Task — Take the listing and print it in full, exactly as given.

Raw data —
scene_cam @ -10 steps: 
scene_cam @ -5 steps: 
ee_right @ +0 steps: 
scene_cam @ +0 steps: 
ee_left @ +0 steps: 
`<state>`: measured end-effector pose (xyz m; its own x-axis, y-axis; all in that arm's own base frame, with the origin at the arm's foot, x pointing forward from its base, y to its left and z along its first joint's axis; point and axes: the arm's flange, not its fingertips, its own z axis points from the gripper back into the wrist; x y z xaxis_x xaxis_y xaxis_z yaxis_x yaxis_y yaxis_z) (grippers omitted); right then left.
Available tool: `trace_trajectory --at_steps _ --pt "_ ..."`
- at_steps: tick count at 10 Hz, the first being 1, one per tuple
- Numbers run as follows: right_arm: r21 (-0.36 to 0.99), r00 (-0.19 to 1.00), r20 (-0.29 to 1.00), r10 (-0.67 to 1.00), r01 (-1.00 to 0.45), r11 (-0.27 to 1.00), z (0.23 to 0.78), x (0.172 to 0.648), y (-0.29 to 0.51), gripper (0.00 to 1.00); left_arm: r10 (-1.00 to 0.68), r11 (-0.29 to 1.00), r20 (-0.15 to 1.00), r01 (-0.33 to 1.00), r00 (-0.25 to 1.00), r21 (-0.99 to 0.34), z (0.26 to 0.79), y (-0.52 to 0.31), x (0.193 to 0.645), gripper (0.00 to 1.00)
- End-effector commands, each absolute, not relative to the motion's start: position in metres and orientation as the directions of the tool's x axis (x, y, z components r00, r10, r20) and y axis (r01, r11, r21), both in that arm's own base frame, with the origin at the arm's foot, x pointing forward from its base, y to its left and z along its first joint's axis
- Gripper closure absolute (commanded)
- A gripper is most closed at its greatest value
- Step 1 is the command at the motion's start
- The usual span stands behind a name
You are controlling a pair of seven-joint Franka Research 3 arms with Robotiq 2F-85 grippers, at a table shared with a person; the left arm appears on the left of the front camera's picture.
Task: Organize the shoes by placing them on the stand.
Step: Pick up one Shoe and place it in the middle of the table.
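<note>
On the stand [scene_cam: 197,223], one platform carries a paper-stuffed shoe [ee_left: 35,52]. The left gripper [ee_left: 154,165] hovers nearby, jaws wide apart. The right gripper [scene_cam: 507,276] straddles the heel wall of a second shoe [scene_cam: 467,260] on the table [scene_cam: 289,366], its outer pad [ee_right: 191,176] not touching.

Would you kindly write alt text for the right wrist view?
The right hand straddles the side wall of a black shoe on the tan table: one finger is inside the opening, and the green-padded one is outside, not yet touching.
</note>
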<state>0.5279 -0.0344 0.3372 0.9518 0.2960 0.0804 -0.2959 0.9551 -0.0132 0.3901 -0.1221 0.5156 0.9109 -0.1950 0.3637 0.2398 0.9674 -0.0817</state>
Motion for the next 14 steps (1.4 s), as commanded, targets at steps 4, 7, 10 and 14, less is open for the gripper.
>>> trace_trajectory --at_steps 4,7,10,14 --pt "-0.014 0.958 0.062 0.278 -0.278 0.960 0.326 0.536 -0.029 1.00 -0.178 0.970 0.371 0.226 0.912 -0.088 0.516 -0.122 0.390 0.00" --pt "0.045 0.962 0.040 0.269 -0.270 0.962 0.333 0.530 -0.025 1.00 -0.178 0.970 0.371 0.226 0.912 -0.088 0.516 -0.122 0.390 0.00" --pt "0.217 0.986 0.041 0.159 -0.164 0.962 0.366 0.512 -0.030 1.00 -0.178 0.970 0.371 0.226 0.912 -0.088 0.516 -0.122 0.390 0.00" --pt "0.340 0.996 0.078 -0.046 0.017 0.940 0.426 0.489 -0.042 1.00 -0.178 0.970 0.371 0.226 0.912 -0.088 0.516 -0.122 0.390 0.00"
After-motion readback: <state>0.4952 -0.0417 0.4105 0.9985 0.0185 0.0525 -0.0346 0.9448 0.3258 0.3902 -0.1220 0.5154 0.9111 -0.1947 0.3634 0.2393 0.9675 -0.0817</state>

Reply to the exercise —
scene_cam @ -10 steps: 
scene_cam @ -5 steps: 
ee_right @ +0 steps: 
scene_cam @ +0 steps: 
ee_left @ +0 steps: 
`<state>`: measured end-effector pose (xyz m; its own x-axis, y-axis; all in that arm's own base frame, with the origin at the arm's foot, x pointing forward from its base, y to its left and z along its first joint's axis; point and axes: the arm's flange, not its fingertips, its own z axis points from the gripper back into the wrist; x y z xaxis_x xaxis_y xaxis_z yaxis_x yaxis_y yaxis_z) (grippers omitted); right then left.
Available tool: `trace_trajectory --at_steps _ --pt "_ ..."`
- at_steps: tick count at 10 Hz, the first being 1, one per tuple
- Numbers run as follows: right_arm: r21 (-0.36 to 0.99), r00 (-0.19 to 1.00), r20 (-0.29 to 1.00), r10 (-0.67 to 1.00), r01 (-1.00 to 0.45), r11 (-0.27 to 1.00), z (0.23 to 0.78), x (0.172 to 0.648), y (-0.29 to 0.51), gripper (0.00 to 1.00); left_arm: r10 (-1.00 to 0.68), r11 (-0.29 to 1.00), r20 (-0.15 to 1.00), r01 (-0.33 to 1.00), r00 (-0.25 to 1.00), r21 (-0.99 to 0.34), z (0.26 to 0.79), y (-0.52 to 0.31), x (0.193 to 0.645), gripper (0.00 to 1.00)
- End-effector commands, each absolute, not relative to the motion's start: position in metres and orientation as the directions of the tool's x axis (x, y, z components r00, r10, r20) and y axis (r01, r11, r21), both in that arm's own base frame, with the origin at the arm's foot, x pointing forward from its base, y to its left and z along its first joint's axis
- Gripper closure absolute (commanded)
- A gripper is most closed at its greatest value
- Step 1 is the command at the motion's start
- The usual span stands behind a name
You are controlling a pair of seven-joint Franka Research 3 arms with Robotiq 2F-85 grippers, at a table shared with a person; the left arm appears on the left of the front camera's picture.
Task: Organize the shoes by placing them on the stand.
Step: Pick up one Shoe and place it in the middle of the table.
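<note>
On the stand [scene_cam: 197,223], one platform carries a paper-stuffed shoe [ee_left: 35,52]. The left gripper [ee_left: 154,165] hovers nearby, jaws wide apart. The right gripper [scene_cam: 507,276] straddles the heel wall of a second shoe [scene_cam: 467,260] on the table [scene_cam: 289,366], its outer pad [ee_right: 191,176] not touching.

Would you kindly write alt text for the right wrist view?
The right hand straddles the side wall of a black shoe on the tan table: one finger is inside the opening, and the green-padded one is outside, not yet touching.
</note>
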<state>0.5279 -0.0344 0.3372 0.9518 0.2960 0.0804 -0.2959 0.9551 -0.0132 0.3901 -0.1221 0.5156 0.9109 -0.1950 0.3637 0.2398 0.9674 -0.0817</state>
Motion for the next 14 steps (1.4 s), as commanded, targets at steps 4, 7, 10 and 14, less is open for the gripper.
>>> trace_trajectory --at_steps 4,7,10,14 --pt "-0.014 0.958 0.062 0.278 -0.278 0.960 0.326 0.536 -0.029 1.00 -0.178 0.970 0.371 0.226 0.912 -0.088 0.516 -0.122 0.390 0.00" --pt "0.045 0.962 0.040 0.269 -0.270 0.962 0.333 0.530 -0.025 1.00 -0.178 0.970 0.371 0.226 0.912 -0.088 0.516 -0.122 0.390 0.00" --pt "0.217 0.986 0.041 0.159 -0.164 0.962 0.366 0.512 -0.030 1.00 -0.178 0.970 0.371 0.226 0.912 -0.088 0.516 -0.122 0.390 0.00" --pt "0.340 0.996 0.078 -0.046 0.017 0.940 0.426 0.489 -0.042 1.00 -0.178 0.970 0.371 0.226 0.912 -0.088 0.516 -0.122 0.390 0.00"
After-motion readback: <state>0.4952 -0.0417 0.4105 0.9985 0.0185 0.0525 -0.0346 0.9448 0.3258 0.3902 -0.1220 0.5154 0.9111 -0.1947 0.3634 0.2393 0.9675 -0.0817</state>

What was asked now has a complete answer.